■ **How to complete this task**
Below are some records. Print exactly the lines between the one holding "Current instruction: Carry" and the one holding "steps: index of", inclusive, and nothing else.

(Items from a dataset)
_ _ _

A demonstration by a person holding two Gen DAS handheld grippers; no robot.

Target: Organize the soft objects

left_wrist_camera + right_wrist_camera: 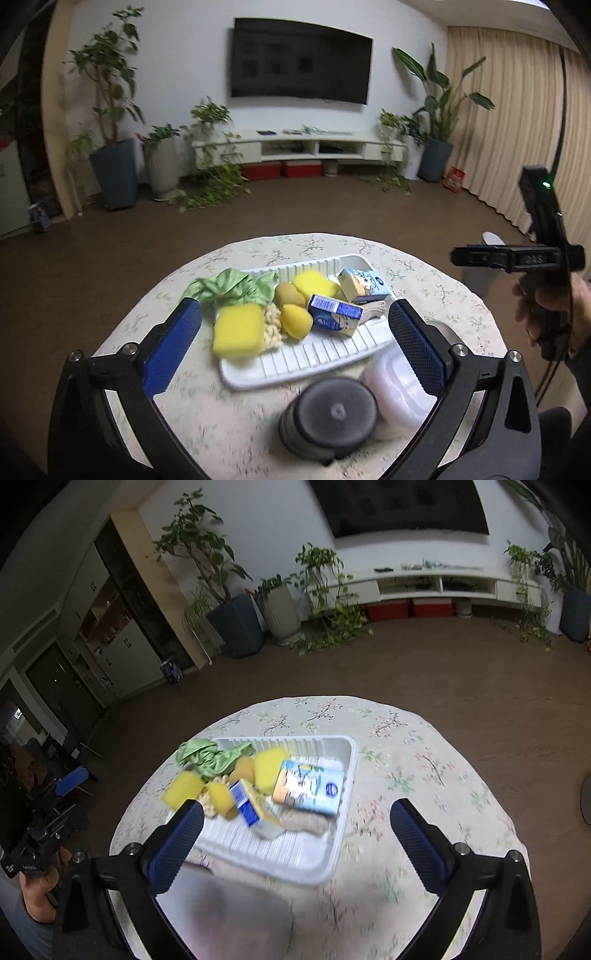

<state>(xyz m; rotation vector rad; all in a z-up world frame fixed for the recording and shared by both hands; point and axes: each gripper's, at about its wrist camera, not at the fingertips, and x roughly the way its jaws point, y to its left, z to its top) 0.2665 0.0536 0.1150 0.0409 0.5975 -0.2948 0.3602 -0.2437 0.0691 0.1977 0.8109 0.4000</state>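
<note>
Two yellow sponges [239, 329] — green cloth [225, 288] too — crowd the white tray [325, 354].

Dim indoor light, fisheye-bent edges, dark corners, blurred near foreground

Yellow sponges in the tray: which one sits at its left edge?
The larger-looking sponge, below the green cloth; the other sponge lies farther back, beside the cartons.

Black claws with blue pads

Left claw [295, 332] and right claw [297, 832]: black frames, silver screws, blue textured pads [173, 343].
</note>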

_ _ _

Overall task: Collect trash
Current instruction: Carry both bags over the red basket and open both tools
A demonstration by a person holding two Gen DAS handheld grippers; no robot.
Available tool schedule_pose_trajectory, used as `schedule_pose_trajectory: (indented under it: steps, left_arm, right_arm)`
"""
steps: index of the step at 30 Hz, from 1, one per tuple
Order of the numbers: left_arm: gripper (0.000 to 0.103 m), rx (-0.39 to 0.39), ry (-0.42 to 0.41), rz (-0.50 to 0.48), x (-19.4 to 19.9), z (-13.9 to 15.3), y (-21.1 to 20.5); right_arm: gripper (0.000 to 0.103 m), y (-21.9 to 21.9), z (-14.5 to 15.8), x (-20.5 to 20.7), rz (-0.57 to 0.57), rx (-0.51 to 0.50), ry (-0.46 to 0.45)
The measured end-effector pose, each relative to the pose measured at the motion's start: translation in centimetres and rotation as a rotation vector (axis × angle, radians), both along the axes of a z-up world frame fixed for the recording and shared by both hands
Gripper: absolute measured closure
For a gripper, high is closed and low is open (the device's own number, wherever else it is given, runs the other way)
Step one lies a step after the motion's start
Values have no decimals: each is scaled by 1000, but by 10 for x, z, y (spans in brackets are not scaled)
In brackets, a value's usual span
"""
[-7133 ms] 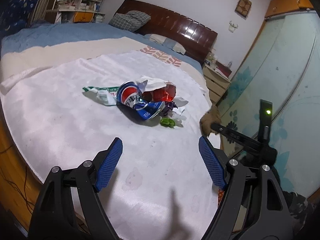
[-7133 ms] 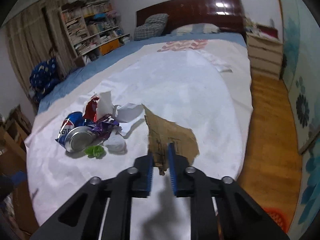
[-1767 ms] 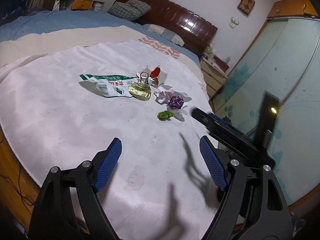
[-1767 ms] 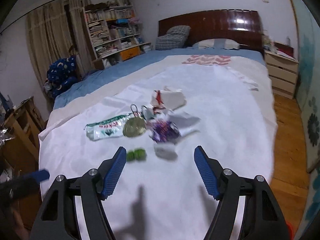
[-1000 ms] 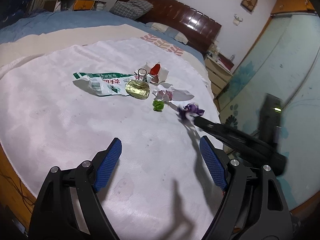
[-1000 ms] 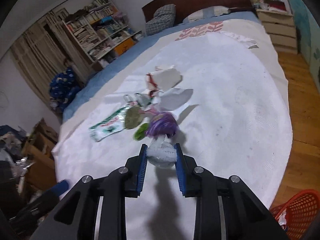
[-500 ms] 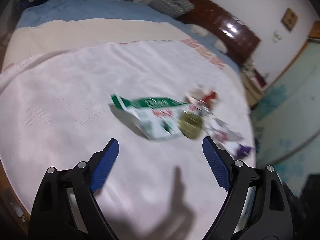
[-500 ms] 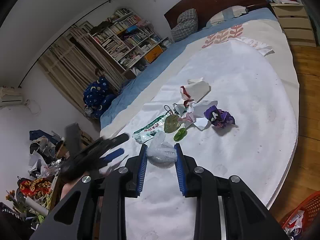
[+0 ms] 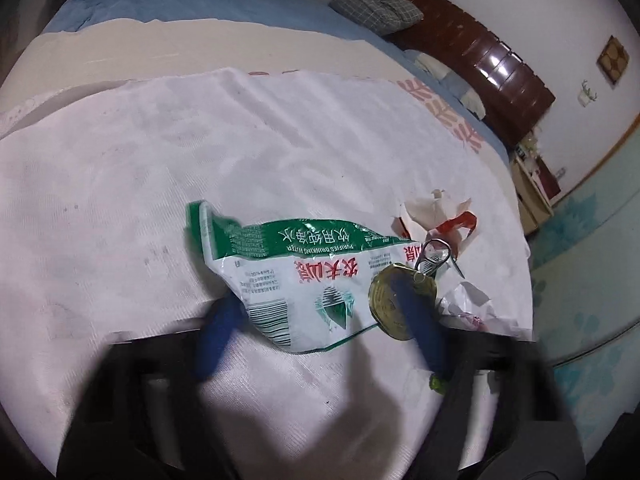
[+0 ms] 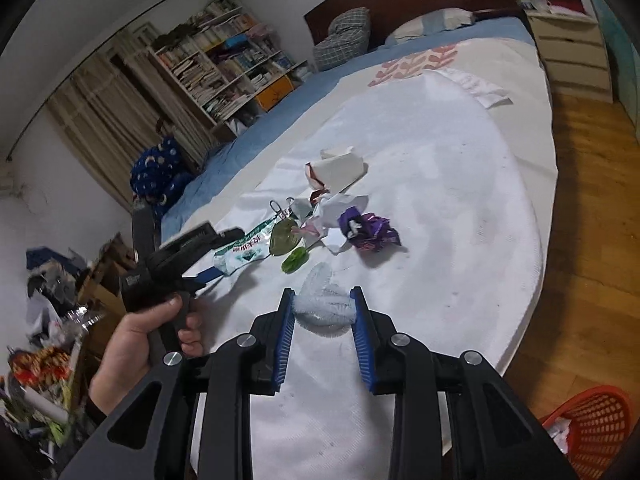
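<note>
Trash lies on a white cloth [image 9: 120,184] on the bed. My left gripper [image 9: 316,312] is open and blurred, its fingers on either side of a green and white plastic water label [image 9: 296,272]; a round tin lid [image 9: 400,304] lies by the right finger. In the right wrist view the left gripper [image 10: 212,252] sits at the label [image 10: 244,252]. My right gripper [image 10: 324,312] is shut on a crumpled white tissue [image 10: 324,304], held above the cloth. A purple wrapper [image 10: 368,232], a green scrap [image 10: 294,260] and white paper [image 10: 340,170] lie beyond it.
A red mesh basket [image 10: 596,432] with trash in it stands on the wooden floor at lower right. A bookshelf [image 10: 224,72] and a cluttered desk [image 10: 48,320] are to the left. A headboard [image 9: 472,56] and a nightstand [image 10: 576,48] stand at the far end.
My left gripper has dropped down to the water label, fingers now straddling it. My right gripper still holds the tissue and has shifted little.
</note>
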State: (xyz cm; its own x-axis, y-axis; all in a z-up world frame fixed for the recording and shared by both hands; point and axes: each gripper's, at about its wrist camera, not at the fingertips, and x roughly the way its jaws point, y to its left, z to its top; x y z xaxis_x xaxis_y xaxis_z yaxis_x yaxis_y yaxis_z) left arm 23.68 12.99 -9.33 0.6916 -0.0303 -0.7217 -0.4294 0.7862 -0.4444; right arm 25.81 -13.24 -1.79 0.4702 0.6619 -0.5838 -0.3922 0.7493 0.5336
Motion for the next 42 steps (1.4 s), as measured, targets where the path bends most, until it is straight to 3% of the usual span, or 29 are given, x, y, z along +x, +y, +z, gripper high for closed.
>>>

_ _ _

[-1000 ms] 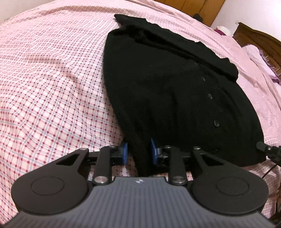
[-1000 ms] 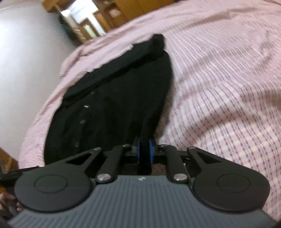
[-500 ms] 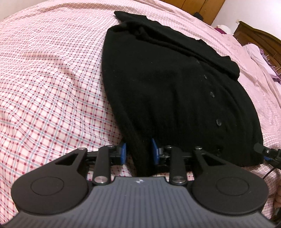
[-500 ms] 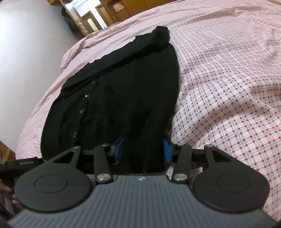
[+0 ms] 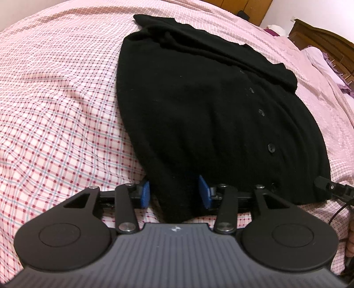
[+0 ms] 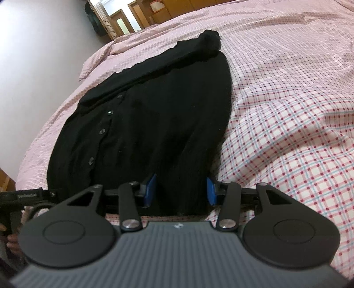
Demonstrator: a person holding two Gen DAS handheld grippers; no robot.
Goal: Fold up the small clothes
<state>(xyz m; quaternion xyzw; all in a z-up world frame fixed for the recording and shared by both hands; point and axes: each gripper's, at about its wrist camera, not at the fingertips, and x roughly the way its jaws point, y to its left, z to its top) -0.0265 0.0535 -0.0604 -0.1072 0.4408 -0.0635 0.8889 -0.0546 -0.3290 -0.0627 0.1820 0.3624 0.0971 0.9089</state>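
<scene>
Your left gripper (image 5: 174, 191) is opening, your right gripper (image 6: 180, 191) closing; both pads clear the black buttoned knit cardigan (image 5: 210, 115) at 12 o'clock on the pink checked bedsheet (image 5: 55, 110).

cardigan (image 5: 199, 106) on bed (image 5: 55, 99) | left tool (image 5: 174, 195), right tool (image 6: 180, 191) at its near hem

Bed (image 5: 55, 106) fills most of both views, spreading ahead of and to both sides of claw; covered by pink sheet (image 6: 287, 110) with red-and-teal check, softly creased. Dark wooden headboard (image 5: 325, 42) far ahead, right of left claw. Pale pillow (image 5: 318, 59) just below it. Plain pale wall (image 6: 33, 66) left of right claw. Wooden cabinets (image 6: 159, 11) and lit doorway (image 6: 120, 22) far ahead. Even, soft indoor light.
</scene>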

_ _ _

■ **Your response**
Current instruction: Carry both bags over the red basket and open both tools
A demonstration by a person holding two Gen DAS handheld grippers; no robot.
Available tool schedule_pose_trajectory, used as `schedule_pose_trajectory: (indented under it: steps, left_arm, right_arm)`
"""
steps: index of the step at 30 Hz, from 1, one per tuple

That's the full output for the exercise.